2e part (domain name): name of the host, person or body responsible for the site or page consulted.

This is the most interesting part of the URL, since the domain indicates a person or organization that has some responsibility for the information. In the example, the page is located inside the “carrefour-education.qc.ca” domain.

The domain could help the searcher trace back to the author by shortening the URL. In the example, the researcher who would have fallen directly on the page given as an example without knowing Carrefour education could direct his browser to http://carrefour-education.qc.ca to find out more exactly where it is and who is endorsing the information found.

3e part (extension): the end of the domain.

The extensions are more or less standard. In the example, the “qc.ca” indicates a Quebec site. Several domains provide information on their geographical origin, while others provide information on their nature. See the list of extensions.

4e part (directory): indicates in which directories and sub-directories on the servers of the organization or of the site host are the files or the page consulted and in what format.

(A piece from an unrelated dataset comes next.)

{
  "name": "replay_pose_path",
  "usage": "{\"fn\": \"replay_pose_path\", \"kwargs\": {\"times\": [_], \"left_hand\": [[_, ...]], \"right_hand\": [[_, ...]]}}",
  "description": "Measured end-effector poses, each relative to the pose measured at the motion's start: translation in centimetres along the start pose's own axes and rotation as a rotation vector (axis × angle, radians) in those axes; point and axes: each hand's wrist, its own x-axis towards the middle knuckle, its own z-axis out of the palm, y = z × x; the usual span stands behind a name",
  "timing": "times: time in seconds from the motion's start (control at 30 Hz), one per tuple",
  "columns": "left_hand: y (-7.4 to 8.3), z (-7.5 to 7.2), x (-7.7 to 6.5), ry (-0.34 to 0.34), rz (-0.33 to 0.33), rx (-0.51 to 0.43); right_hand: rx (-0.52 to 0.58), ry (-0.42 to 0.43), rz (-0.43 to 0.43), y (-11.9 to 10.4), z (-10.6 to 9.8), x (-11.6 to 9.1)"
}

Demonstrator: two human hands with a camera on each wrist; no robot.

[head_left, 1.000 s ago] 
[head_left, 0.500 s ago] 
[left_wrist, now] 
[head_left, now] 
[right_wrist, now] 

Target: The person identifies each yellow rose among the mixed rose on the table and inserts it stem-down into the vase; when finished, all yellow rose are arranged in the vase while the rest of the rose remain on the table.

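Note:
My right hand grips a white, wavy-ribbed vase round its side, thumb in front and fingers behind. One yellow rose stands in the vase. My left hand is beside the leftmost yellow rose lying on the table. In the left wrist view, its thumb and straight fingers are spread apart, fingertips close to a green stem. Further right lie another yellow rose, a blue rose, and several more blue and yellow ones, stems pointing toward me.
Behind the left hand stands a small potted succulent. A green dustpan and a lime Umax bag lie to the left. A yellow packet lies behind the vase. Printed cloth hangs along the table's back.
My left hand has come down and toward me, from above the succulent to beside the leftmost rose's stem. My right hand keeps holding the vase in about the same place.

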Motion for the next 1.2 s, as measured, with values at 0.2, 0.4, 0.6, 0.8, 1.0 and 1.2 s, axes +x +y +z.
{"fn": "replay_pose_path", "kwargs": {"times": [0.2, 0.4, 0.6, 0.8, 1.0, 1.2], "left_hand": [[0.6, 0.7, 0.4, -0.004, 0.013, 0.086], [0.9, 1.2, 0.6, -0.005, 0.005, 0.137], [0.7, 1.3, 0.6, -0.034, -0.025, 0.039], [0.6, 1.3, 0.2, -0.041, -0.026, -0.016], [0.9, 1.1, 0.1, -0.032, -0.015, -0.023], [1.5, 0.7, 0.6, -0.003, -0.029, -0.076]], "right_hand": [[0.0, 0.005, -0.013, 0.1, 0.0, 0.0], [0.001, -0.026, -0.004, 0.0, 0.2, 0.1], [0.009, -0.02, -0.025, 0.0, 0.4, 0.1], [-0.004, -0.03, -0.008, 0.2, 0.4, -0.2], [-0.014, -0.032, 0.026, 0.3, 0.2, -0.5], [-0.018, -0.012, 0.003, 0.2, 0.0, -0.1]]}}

Become a critical researcher, step 4:
Use and cite information correctly

This is the important moment when the student will have to articulate the information together to build a coherent whole (summary, research text, opinion in a debate, answer to a question, etc.). The critical researcher dispose however, tools and elements that will help him in this task. He, for example, identified the strengths and weaknesses of each source. He triangulated the information and saw what was and was not unanimous. He distinguished opinions from proven facts. He assessed the level of credibility of the authors.

The critical researcher should use the observations he has made and the result of applying the criteria described earlier in this dossier in order to better articulate the information found in relation to each other, to put emphasis on what is proven or distinguish it from the opinions expressed by some authors.


Case analysis 1:
Use a video on Youtube

Emilie is in 6e year of primary school and must research an animal from another country. As a first step, her teacher asked her to choose an animal. While searching on Youtube and questioning her friends, she discovers a video which presents a scientific-looking documentary on a little-known European animal: the dahu. At first glance, this video may appear genuine due to its presentation as a documentary. The use of scientific terms, the presentation of the animal in its natural habitat and the interview with a dahu specialist are elements which seem to suggest a substance of truth. It is still important to question the credibility of the information presented in this documentary. Here is, by way of example, what Emilie might have noticed.

Why?

Émilie decided to search the web because it is very fast. The available search engines allow it to target a region or a type of content, thus excluding Canada from its searches. Since she has access to the Internet at home, she does not have to travel. She then knows that she will find textual information, but also photographs or videos.

Who?

The first seconds of the video very quickly present “Supinfocom, Valenciennes”. It is not a known organization, institution or association, and there is no way to reach them. On the Web, it is said that it is a computer graphics school: “Superior School of INFOrmatique de COMmunication” located in the city of Valenciennes. On the school website, there is no trace of the video.

In the video, Hartmutt Ziedler is introduced as “the eminent dahu specialist”. Nothing is said about his training or how to reach him. He only has a Facebook account. The other links listed all lead to the video. It is also mentioned that the European Union is protecting this animal, but there is no logo or link to reach those responsible. And on the Union website European Union, no information on the protection of dahu.

In the final credits, we present the directors of the video: Thibeault Berard, Vincent Gautier and Frederique Gyuran. But no information about them or any link to reach them. They give more or less serious thanks (dad, mom, Garfield…).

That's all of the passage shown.